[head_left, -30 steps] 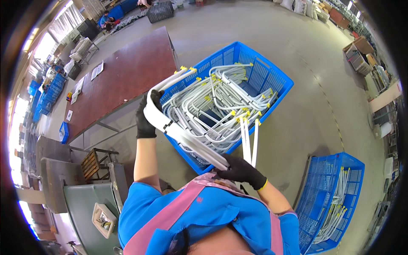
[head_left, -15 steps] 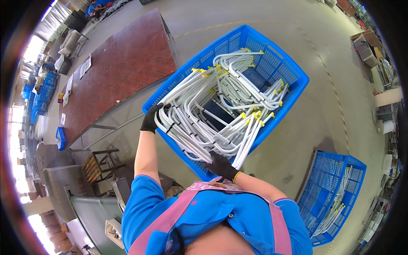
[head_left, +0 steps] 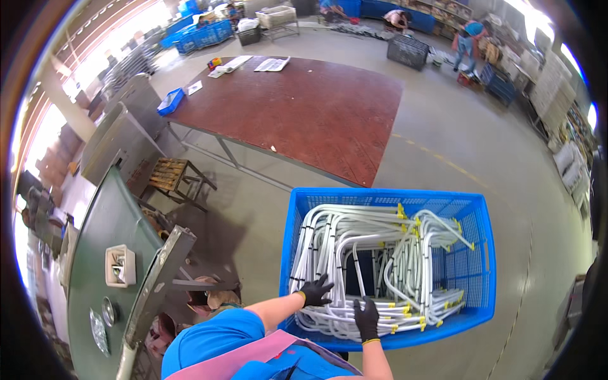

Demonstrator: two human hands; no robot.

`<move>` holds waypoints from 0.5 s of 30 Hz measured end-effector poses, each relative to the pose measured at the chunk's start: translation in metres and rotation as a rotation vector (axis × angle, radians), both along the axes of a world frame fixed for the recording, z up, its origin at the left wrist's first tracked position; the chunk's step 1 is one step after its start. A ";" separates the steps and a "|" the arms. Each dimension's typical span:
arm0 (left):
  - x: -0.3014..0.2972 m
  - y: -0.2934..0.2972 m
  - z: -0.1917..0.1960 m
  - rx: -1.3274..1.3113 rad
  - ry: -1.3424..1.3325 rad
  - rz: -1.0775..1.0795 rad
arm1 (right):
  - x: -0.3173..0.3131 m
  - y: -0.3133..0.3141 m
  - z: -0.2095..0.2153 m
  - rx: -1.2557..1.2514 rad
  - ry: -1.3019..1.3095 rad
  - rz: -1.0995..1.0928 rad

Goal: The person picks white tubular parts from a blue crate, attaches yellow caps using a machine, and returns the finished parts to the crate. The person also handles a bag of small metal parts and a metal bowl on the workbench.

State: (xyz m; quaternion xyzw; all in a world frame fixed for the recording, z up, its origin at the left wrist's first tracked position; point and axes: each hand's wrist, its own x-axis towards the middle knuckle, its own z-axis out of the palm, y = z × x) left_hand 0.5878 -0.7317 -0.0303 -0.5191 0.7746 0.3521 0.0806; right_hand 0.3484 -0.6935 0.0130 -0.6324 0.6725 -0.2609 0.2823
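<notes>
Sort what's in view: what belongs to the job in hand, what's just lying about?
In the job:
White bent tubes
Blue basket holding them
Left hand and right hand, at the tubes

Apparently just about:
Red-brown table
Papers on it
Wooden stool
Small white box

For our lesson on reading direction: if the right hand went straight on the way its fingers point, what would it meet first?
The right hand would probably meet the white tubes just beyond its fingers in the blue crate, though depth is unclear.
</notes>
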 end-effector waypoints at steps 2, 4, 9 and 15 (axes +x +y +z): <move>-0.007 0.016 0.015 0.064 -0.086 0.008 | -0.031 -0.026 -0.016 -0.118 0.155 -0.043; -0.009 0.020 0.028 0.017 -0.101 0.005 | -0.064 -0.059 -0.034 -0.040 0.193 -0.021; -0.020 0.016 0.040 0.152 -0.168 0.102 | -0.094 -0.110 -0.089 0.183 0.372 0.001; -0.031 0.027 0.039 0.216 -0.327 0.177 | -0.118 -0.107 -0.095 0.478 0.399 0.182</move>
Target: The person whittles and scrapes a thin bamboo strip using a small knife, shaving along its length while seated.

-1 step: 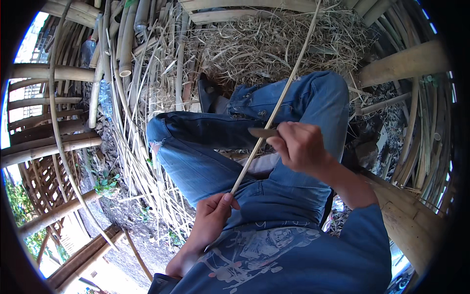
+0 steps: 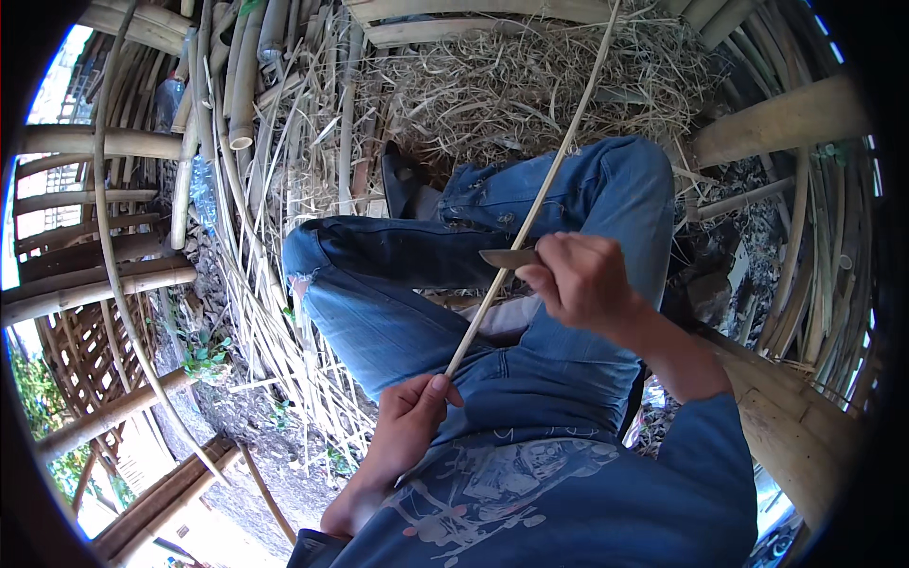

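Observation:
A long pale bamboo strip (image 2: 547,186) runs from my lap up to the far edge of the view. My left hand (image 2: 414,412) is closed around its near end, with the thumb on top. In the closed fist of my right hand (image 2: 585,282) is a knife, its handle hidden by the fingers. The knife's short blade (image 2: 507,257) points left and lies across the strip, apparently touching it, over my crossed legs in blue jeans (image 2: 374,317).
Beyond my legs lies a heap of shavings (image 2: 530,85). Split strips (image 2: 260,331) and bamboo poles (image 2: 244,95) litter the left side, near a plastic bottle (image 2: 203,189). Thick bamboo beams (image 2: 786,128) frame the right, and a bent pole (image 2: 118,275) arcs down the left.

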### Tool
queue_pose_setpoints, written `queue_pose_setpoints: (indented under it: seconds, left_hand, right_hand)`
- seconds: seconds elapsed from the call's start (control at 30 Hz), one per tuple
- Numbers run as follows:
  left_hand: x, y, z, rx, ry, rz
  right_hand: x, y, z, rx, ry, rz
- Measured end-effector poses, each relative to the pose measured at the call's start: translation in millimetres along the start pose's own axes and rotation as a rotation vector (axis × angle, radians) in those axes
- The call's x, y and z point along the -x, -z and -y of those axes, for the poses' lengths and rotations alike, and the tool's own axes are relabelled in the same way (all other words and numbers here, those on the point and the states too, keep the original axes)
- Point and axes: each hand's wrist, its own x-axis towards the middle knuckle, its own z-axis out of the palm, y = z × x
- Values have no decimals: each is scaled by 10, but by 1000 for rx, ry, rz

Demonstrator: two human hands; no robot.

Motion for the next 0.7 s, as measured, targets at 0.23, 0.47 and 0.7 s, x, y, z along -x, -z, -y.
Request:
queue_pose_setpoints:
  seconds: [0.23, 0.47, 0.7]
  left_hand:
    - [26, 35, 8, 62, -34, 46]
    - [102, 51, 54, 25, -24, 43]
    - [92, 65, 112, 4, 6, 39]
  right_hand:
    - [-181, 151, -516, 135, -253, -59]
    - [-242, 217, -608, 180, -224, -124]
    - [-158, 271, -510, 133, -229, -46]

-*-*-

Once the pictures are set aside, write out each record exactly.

[head_left, -30 steps] 
[head_left, -15 steps] 
[head_left, +0 steps] 

Demonstrator: two human hands; no robot.

`<move>` holds waypoints from 0.5 s of 30 Hz measured end-effector poses, each relative to the pose measured at the chunk's start: translation in metres and rotation as a rotation vector (axis × angle, radians), both along the axes of a world frame fixed for the recording, z up, its origin at the left wrist's first tracked position; the chunk's step 1 is one step after its start. A ";" separates the steps and a "|" the arms. Each dimension's typical span:
arm0 (left):
  - x: -0.3014..0.2972 m
  - y: -0.2934..0.2972 m
  - z: -0.1917..0.1960 m
  - rx: -1.3274..1.3113 rad
  - ry: -1.3424..1.3325 rad
  - rz: -1.0775..1.0795 rad
arm1 (right):
  - x: -0.3173..0.3131 m
  - y: -0.3133..0.3141 m
  - z: -0.2095..0.2153 m
  - rx: -1.2557..1.2514 rad
  - ry: -1.3019..1.3095 rad
  - rz: -1.0995..1.0928 rad

Goal: The person picks white tubular parts from a blue crate, attaches yellow caps using a machine, and returns the finished parts to the crate. The person also handles a bag of small metal parts and a metal bowl on the workbench.

State: (xyz m; quaternion xyzw; all in a world frame fixed for the recording, z up, its origin at the left wrist's first tracked position; point and axes: each hand's wrist, its own x-axis towards the middle knuckle, its own z-axis out of the palm, y = z × x) left_hand 0.5878 -0.7317 -0.0303 -0.5191 0.7746 0.3521 0.0806; right_hand 0.3484 -0.6935 0.0130 -0.6324 0.6725 -0.2609 0.2823
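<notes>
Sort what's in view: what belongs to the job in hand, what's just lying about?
In the job:
White bent tubes
Blue basket holding them
Left hand and right hand, at the tubes

Apparently just about:
Red-brown table
Papers on it
Wooden stool
Small white box

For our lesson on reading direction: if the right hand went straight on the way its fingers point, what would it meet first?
The right hand would probably meet the white tubes just beyond its fingers in the blue crate, though depth is unclear.
</notes>
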 end-effector waypoints at steps 2, 4, 9 and 15 (axes +x +y +z): <move>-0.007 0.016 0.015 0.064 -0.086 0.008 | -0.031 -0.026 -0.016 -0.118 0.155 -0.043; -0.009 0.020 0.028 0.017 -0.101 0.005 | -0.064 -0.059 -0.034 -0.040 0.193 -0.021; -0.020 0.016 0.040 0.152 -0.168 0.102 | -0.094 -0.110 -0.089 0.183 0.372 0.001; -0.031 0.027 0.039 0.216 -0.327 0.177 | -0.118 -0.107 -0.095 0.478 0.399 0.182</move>
Target: The person whittles and scrapes a thin bamboo strip using a small knife, shaving along its length while seated.

-1 step: 
+0 steps: 

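Observation:
A long pale bamboo strip (image 2: 547,186) runs from my lap up to the far edge of the view. My left hand (image 2: 414,412) is closed around its near end, with the thumb on top. In the closed fist of my right hand (image 2: 585,282) is a knife, its handle hidden by the fingers. The knife's short blade (image 2: 507,257) points left and lies across the strip, apparently touching it, over my crossed legs in blue jeans (image 2: 374,317).
Beyond my legs lies a heap of shavings (image 2: 530,85). Split strips (image 2: 260,331) and bamboo poles (image 2: 244,95) litter the left side, near a plastic bottle (image 2: 203,189). Thick bamboo beams (image 2: 786,128) frame the right, and a bent pole (image 2: 118,275) arcs down the left.
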
### Tool
queue_pose_setpoints, written `queue_pose_setpoints: (indented under it: seconds, left_hand, right_hand)`
- seconds: seconds elapsed from the call's start (control at 30 Hz), one per tuple
- Numbers run as follows:
  left_hand: x, y, z, rx, ry, rz
  right_hand: x, y, z, rx, ry, rz
- Measured end-effector poses, each relative to the pose measured at the call's start: translation in millimetres along the start pose's own axes and rotation as a rotation vector (axis × angle, radians) in those axes
- The call's x, y and z point along the -x, -z and -y of those axes, for the poses' lengths and rotations alike, and the tool's own axes are relabelled in the same way (all other words and numbers here, those on the point and the states too, keep the original axes)
- Point and axes: each hand's wrist, its own x-axis towards the middle knuckle, its own z-axis out of the palm, y = z × x
- Values have no decimals: each is scaled by 10, but by 1000 for rx, ry, rz

Demonstrator: two human hands; no robot.

Motion for the next 0.7 s, as measured, targets at 0.23, 0.47 and 0.7 s, x, y, z along -x, -z, -y.
Request:
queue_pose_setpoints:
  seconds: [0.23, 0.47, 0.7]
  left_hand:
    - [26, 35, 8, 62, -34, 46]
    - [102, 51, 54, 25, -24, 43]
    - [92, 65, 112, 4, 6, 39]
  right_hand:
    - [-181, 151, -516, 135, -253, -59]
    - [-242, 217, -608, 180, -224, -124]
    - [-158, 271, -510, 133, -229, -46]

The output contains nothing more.